Locate the line that contains "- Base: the" in the entries below, then repeat it and every following line through the line that contains "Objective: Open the", exactly, and no others.

◆ PROVIDED INFORMATION:
● ● ● ●
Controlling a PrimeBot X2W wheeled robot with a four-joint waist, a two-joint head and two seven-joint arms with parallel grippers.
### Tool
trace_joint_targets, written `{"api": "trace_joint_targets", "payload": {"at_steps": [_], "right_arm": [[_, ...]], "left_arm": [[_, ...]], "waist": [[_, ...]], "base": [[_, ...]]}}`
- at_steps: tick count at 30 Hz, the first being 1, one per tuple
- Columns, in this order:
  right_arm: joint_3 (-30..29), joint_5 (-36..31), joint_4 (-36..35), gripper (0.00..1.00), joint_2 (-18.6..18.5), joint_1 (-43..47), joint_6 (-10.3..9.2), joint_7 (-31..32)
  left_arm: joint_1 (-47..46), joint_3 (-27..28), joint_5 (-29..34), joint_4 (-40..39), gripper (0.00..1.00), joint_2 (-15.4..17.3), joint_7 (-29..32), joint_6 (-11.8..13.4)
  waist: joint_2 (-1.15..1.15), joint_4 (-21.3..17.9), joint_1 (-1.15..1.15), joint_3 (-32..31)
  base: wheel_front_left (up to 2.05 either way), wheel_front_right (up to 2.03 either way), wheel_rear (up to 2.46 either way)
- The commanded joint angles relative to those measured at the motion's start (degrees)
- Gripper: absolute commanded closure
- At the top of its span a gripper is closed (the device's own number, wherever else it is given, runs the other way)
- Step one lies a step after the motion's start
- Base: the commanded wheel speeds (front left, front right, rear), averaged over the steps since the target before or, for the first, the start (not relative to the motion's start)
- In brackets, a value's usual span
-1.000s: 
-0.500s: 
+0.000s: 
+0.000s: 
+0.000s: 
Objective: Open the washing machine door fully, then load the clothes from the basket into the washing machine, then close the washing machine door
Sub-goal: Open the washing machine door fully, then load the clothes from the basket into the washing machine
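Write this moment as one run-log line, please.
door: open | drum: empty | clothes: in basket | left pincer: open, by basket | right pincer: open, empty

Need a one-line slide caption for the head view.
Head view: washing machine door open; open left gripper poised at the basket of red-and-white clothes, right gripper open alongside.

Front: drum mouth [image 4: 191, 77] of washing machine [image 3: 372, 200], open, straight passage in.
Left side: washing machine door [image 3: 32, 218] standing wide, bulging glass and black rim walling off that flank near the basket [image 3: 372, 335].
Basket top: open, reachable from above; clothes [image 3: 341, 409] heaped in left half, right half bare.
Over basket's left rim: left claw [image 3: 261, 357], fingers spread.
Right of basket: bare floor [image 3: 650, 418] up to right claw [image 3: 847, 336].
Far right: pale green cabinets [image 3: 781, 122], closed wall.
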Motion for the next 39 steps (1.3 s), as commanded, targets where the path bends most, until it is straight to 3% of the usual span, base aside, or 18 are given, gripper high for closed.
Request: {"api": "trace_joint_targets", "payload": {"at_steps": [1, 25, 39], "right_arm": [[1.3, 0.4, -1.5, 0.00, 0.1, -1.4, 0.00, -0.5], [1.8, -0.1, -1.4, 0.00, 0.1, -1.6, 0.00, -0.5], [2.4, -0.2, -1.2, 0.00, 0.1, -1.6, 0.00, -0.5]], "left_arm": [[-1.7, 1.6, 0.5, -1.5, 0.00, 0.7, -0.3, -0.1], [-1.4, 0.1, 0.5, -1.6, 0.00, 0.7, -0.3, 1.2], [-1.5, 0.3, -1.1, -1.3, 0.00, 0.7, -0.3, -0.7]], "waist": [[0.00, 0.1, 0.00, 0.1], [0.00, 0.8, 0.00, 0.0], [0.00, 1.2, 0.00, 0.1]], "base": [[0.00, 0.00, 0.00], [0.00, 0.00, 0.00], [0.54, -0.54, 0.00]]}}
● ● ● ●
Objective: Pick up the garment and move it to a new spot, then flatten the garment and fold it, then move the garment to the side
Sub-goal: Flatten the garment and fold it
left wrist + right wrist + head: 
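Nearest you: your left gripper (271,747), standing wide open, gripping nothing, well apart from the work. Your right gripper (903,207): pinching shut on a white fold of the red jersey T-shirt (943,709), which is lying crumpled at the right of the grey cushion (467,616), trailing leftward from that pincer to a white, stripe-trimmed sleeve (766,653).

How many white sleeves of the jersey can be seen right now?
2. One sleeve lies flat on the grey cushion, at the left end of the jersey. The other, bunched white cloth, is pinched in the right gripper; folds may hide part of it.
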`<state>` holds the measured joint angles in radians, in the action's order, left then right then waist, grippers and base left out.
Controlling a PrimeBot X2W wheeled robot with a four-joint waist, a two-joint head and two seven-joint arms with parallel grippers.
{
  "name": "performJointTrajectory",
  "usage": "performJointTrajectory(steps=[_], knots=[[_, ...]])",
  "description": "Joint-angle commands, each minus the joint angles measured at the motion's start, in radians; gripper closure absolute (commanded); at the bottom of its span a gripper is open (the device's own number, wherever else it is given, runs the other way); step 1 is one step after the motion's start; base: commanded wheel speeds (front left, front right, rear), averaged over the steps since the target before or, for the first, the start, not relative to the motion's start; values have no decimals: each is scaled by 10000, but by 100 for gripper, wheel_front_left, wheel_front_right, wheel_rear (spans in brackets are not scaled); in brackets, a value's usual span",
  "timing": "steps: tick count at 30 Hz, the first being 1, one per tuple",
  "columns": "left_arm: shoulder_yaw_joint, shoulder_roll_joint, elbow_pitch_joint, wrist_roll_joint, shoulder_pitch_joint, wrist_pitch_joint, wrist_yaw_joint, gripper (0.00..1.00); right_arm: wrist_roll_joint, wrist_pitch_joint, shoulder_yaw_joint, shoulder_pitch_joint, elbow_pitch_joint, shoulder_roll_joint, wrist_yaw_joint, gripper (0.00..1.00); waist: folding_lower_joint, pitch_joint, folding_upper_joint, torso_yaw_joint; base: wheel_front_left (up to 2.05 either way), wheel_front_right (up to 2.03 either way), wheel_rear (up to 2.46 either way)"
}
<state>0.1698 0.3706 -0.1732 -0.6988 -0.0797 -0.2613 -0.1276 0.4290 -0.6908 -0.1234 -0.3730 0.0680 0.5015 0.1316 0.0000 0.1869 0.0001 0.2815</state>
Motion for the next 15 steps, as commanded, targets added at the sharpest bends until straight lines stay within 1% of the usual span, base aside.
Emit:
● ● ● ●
◆ ANSWER TO THE PROBLEM:
- Base: the commanded wheel speeds (front left, front right, rear), averaged over the steps since the target before or, for the first, the start (not relative to the motion's start)
- In brackets, a value's usual span
-1.000s: 
-0.500s: 
+0.000s: 
+0.000s: 
+0.000s: 
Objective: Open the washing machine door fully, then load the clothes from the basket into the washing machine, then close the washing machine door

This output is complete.